In developing Genomatica’s business model in 2007 and 2008, Schilling says the company chose a road that has skirted the biofuels bust. At that time, Genomatica also decided against building a commercial-scale facility and producing its own industrial chemicals from energy grasses and other sustainable raw materials.

“We were not going to be a chemical producer,” Schilling says. “We would be a chemical technology licensor,” comparable to UOP, a business now owned by Honeywell that holds thousands of patents in petrochemical cracking, processing, refining, and equipment design.

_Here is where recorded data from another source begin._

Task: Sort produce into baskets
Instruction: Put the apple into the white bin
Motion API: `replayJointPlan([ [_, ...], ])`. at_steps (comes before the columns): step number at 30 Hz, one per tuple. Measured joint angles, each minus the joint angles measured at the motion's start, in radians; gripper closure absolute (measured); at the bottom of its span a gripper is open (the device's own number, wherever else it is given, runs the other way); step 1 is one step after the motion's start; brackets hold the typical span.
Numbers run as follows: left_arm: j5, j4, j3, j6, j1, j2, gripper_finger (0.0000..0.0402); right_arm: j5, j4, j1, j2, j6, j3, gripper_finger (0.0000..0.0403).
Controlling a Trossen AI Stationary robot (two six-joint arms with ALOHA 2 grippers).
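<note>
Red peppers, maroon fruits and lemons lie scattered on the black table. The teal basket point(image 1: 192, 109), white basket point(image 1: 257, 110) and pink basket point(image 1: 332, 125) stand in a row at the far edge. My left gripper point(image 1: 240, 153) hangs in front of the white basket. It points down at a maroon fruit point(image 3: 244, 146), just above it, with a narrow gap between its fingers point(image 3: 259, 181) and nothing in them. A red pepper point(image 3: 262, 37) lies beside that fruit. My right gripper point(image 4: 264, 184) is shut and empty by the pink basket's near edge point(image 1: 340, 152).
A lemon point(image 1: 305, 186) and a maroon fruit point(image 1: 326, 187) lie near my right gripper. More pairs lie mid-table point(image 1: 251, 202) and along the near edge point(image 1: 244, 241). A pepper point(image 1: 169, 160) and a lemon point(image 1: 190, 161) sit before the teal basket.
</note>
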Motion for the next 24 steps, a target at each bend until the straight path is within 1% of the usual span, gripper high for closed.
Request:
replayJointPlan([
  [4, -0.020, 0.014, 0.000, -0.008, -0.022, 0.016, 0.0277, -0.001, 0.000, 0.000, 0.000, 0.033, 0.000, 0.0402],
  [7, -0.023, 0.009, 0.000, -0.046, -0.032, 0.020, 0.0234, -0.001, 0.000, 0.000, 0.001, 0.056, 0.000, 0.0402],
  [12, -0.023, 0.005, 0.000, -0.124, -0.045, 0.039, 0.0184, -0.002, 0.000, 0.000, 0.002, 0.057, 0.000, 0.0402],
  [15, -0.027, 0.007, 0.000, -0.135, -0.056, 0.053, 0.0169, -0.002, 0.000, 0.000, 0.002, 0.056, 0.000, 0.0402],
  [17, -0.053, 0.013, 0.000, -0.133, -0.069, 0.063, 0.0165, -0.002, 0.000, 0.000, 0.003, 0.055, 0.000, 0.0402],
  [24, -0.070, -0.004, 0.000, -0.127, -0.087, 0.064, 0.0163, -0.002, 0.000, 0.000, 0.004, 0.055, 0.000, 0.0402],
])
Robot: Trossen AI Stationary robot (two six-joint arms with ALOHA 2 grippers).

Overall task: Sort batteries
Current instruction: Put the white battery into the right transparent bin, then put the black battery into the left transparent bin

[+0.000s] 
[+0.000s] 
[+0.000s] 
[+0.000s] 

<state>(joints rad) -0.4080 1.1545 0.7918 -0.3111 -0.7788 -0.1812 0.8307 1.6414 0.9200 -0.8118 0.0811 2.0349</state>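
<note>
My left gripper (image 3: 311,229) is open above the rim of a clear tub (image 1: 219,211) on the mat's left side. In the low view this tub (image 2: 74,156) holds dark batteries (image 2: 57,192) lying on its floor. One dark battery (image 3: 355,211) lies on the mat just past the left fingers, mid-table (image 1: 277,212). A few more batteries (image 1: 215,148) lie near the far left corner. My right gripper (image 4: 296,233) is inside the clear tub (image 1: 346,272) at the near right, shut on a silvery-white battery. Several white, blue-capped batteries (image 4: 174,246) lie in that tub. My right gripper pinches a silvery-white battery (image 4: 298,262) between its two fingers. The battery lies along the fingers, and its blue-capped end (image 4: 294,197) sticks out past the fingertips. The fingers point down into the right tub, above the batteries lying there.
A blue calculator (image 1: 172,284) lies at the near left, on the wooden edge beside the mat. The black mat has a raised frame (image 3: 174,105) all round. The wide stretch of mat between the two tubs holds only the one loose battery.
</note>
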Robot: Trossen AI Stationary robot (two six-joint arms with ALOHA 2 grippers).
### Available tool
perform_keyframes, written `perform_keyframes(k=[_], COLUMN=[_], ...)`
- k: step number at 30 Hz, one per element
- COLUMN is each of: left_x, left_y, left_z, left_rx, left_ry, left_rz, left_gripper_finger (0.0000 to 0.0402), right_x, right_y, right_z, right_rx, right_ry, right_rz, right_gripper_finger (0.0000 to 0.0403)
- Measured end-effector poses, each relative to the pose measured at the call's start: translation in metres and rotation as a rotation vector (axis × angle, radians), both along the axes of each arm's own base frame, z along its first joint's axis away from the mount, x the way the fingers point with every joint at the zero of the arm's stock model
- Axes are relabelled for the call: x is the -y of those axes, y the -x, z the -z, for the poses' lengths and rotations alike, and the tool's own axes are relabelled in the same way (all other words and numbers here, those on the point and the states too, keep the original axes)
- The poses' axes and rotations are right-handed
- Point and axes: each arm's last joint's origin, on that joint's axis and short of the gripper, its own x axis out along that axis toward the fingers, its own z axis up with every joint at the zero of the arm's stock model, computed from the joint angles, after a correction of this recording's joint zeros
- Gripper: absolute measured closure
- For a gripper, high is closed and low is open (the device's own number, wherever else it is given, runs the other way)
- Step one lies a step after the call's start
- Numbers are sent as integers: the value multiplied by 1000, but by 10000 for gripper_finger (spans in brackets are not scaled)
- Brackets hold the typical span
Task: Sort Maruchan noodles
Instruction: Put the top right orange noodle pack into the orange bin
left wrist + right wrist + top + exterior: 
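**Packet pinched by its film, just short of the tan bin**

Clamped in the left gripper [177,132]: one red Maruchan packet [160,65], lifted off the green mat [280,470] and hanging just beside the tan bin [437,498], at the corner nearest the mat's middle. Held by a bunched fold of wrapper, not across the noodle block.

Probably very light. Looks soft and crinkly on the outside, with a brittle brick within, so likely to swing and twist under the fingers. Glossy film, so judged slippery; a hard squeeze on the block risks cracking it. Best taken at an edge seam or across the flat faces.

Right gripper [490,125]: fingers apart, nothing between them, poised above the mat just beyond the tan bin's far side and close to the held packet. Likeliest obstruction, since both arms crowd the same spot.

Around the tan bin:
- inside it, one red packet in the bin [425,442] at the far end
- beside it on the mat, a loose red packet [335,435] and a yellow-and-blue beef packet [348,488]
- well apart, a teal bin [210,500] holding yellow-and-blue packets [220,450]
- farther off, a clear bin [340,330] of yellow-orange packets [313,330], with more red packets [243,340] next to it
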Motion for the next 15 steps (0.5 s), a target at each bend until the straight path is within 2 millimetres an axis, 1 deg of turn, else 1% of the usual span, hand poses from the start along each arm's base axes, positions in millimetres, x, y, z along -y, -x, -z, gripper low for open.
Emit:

Genomatica CEO Christophe Schilling, CFO Michael Keane

Michael Keane (left) and Christophe Schilling

To advance its technology, Genomatica is looking to license its intellectual property, and the company has been forging strategic alliances with industry partners around the world. In July, for example, Genomatica signed a partnership with the Italian chemical giant Versalis and Novamont, an Italian company that specializes in making bioplastics from renewable agricultural raw materials, to produce butadiene—the raw material needed to make the synthetic rubber used in tires, footwear, and other products. “The focus really is to be the [sustainable] technology partner for the chemical industry,” Schilling says.

“What we did not know [five years ago] is that oftentimes to license technology, the licensor sometimes has to put up some capital to help build a pilot plant,” Schilling says. In another deal with Novamont, for example, Genomatica is making a … Next Page »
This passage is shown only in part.